# What is expected
Go over the data below and say how many lines hold the word "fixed". Only the number is needed.

# Data shown
• • • •
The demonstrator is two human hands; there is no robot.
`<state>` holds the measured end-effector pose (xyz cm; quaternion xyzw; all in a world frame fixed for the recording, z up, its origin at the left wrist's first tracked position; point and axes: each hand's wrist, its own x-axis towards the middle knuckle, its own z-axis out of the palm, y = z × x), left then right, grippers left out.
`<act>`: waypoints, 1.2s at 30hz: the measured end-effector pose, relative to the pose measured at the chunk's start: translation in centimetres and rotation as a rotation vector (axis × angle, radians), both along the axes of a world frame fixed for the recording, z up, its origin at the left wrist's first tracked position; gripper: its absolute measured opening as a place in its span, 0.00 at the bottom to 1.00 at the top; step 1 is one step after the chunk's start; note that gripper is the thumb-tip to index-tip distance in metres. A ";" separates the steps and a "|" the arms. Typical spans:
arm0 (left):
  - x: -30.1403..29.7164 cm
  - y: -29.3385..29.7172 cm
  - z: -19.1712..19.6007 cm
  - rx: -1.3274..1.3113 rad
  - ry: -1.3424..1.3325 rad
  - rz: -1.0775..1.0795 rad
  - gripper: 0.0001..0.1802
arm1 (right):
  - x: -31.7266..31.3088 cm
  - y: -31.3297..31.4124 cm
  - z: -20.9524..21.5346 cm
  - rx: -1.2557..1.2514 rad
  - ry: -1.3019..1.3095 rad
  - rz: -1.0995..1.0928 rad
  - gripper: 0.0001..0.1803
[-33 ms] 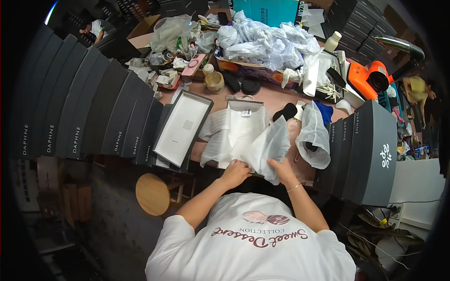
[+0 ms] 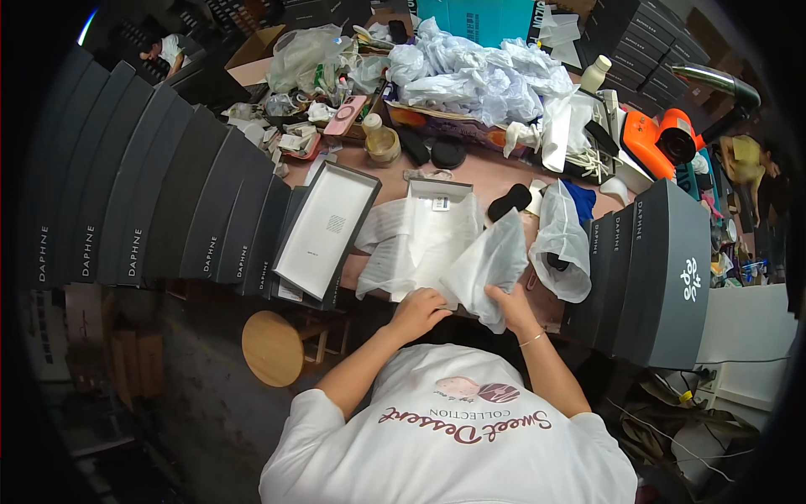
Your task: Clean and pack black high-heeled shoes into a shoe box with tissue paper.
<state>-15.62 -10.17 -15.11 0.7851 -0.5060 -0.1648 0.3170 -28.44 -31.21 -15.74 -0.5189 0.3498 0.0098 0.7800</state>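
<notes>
A: What is being handled, and where is it found?

B: White tissue paper (image 2: 420, 244) is spread at the near edge of the bench (image 2: 495, 181), over an open shoe box whose rim shows at the far side. One loose sheet (image 2: 491, 265) is lifted on the right.

A: How is it judged to handle?

B: It is judged very light, limp and easily torn or creased; a gentle pinch at an edge or corner is thought best.

A: And the hands?

B: The left hand (image 2: 416, 312) is laid curled on the paper's near edge. The right hand (image 2: 508, 307) is closed on the lifted sheet's lower corner.

A: What lies around?

B: A box lid (image 2: 323, 231) is propped to the left, against a row of dark boxes (image 2: 151, 210). A plastic bag (image 2: 561, 244) is seen to the right, and a wooden stool (image 2: 273, 346) below the bench. The far side is crowded with crumpled wrapping.
</notes>
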 end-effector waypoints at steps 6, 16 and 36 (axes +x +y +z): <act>2.9 9.0 -5.0 -0.234 1.761 1.352 0.25 | -2.0 -1.7 3.6 -0.314 0.005 -0.109 0.26; 2.2 9.0 -5.9 -0.810 1.595 1.132 0.21 | -2.7 -4.6 4.3 -1.320 0.146 0.042 0.25; 11.0 6.7 3.4 -0.666 1.541 0.848 0.13 | 13.6 7.1 -6.7 -0.657 0.286 0.420 0.30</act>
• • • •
# Answer to this task
2